■ **Exercise brief**
Would you please copy every line from the records that contains the word "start"?

■ **Given records**
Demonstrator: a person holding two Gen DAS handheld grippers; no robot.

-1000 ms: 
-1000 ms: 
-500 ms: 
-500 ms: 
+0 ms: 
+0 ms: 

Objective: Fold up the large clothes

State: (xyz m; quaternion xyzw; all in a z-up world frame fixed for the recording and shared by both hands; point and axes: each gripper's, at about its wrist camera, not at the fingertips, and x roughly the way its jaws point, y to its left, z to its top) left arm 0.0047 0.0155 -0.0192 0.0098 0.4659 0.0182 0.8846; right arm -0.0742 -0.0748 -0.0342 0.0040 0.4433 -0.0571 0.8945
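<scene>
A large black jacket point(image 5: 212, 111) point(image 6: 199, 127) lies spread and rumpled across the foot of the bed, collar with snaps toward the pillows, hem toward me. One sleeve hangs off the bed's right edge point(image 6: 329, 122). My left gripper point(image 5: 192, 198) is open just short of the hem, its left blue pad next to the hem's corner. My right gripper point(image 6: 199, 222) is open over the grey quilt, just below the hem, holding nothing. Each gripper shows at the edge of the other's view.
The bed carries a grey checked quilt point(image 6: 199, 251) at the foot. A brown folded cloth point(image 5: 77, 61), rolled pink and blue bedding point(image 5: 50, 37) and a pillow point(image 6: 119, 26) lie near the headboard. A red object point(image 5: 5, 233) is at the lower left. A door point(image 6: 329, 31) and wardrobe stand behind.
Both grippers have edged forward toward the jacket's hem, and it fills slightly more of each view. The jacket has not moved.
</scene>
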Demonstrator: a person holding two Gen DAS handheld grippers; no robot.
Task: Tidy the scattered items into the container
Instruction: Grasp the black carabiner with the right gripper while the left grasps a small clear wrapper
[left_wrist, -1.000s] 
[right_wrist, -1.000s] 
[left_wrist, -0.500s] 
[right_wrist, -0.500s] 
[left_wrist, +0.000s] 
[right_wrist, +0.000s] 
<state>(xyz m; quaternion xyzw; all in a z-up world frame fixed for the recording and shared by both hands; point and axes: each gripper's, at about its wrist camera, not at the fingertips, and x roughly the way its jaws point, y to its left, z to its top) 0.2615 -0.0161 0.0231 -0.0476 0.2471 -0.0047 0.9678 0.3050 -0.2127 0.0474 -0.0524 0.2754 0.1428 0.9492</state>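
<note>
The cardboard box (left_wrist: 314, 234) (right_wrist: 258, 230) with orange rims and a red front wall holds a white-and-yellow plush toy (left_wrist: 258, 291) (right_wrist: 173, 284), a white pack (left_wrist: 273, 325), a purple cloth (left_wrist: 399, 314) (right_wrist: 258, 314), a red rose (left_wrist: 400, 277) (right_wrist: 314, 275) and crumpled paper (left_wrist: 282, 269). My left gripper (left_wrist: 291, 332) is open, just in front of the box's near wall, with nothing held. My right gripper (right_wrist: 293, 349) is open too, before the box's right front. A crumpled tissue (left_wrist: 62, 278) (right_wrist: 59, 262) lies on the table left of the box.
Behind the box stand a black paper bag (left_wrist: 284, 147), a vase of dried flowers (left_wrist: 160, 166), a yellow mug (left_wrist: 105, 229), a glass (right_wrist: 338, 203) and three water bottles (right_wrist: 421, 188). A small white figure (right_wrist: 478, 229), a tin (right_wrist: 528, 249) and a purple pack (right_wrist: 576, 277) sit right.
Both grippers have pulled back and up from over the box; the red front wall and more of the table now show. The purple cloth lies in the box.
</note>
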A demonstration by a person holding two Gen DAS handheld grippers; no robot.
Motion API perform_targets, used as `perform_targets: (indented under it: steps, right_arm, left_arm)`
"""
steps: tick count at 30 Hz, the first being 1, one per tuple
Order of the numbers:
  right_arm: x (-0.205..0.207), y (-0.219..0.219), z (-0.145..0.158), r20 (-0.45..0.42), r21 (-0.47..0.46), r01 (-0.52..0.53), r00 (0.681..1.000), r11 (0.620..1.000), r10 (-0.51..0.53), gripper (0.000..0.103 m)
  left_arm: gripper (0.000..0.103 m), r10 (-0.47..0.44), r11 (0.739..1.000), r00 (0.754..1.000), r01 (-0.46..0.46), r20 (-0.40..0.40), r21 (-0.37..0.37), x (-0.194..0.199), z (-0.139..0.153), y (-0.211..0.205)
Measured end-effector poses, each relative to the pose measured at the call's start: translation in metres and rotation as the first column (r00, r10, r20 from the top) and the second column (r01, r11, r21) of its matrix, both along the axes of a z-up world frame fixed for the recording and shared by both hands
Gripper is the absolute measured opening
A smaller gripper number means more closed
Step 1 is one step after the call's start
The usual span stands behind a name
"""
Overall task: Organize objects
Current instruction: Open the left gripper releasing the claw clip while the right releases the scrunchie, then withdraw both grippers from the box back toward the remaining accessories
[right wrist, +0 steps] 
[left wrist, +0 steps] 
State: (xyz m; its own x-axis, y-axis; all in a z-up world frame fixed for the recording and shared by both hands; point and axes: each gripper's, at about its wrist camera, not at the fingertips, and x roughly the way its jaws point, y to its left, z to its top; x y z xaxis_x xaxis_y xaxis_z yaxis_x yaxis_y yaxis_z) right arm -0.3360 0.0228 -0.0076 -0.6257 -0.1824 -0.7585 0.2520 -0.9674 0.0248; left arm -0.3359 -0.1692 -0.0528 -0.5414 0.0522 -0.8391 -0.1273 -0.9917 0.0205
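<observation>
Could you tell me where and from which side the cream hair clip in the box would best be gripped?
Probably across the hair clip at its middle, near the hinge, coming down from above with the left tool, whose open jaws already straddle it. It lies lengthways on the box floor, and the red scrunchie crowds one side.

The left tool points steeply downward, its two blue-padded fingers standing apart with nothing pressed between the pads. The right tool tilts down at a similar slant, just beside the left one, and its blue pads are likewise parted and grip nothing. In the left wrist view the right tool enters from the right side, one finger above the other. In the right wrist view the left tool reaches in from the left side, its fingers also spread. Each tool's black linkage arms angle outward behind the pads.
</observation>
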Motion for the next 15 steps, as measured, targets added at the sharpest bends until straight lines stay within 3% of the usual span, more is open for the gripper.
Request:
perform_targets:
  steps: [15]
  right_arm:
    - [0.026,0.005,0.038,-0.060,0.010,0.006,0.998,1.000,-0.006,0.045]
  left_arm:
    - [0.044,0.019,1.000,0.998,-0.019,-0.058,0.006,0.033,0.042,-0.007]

■ **Reply to the exercise**
Measured end-effector poses, each relative to the pose measured at the call's start: translation in metres and rotation as the first column (r00, r10, r20 from the top) and the second column (r01, r11, r21) of its matrix, both along the axes of a z-up world frame fixed for the recording and shared by both hands
Step 1 is one step after the call's start

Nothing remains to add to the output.